= Beginning of Section =

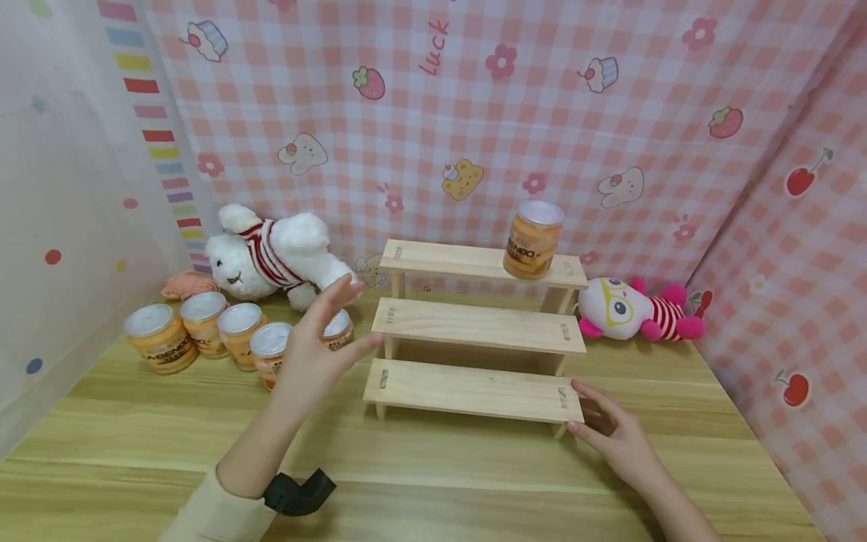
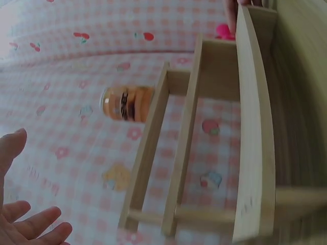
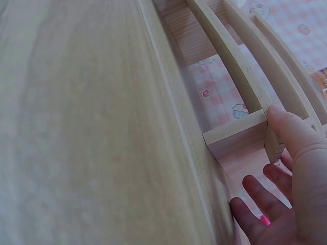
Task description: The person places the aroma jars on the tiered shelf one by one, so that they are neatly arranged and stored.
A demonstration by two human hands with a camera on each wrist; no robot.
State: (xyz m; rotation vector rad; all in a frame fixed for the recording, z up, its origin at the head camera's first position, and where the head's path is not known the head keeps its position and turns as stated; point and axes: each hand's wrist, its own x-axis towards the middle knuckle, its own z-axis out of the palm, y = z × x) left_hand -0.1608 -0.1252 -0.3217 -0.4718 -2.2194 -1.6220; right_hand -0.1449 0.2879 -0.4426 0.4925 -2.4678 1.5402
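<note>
A three-tier wooden display stand (image 1: 474, 388) stands on the table. My right hand (image 1: 619, 440) grips the right end of its lowest board, with the thumb (image 3: 294, 127) on the front corner and the index finger round the back one. My left hand (image 1: 313, 361) is raised at the stand's left side, fingers spread and nothing in them. On the top tier, towards the right, sits a jar of orange fruit (image 1: 533, 241) with a silvery lid. Behind and left of my left hand are several similar fruit jars (image 1: 162, 342), partly hidden by it.
A white plush toy (image 1: 271, 256) in a striped top lies behind the jars, beside a peach-coloured bundle (image 1: 190, 284). Right of the stand lies a pink and white plush toy (image 1: 619, 309) with yellow glasses. A checked curtain (image 1: 433, 135) hangs behind the wood-grain table (image 1: 433, 482).
</note>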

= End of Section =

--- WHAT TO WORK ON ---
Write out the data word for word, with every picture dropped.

--- EXERCISE RESULT ---
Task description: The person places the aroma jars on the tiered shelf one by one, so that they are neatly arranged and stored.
A demonstration by two human hands with a camera on each wrist; no robot.
State: (xyz m; rotation vector rad; all in a frame fixed for the recording, z up, its origin at the head camera's first position, and where the head's path is not known the head keeps its position and turns as stated; point and axes: each hand's wrist, its own x-axis towards the middle knuckle, its own z-axis out of the palm, y = z × x) left_hand -0.1608 -0.1252 -0.3217 -0.4718 -2.2194 -1.6220; right_hand -0.1449 0.2879 -0.4426 0.4925 -2.4678 1.5402
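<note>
A three-tier wooden display stand (image 1: 474, 388) stands on the table. My right hand (image 1: 619, 440) grips the right end of its lowest board, with the thumb (image 3: 294, 127) on the front corner and the index finger round the back one. My left hand (image 1: 313, 361) is raised at the stand's left side, fingers spread and nothing in them. On the top tier, towards the right, sits a jar of orange fruit (image 1: 533, 241) with a silvery lid. Behind and left of my left hand are several similar fruit jars (image 1: 162, 342), partly hidden by it.
A white plush toy (image 1: 271, 256) in a striped top lies behind the jars, beside a peach-coloured bundle (image 1: 190, 284). Right of the stand lies a pink and white plush toy (image 1: 619, 309) with yellow glasses. A checked curtain (image 1: 433, 135) hangs behind the wood-grain table (image 1: 433, 482).
</note>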

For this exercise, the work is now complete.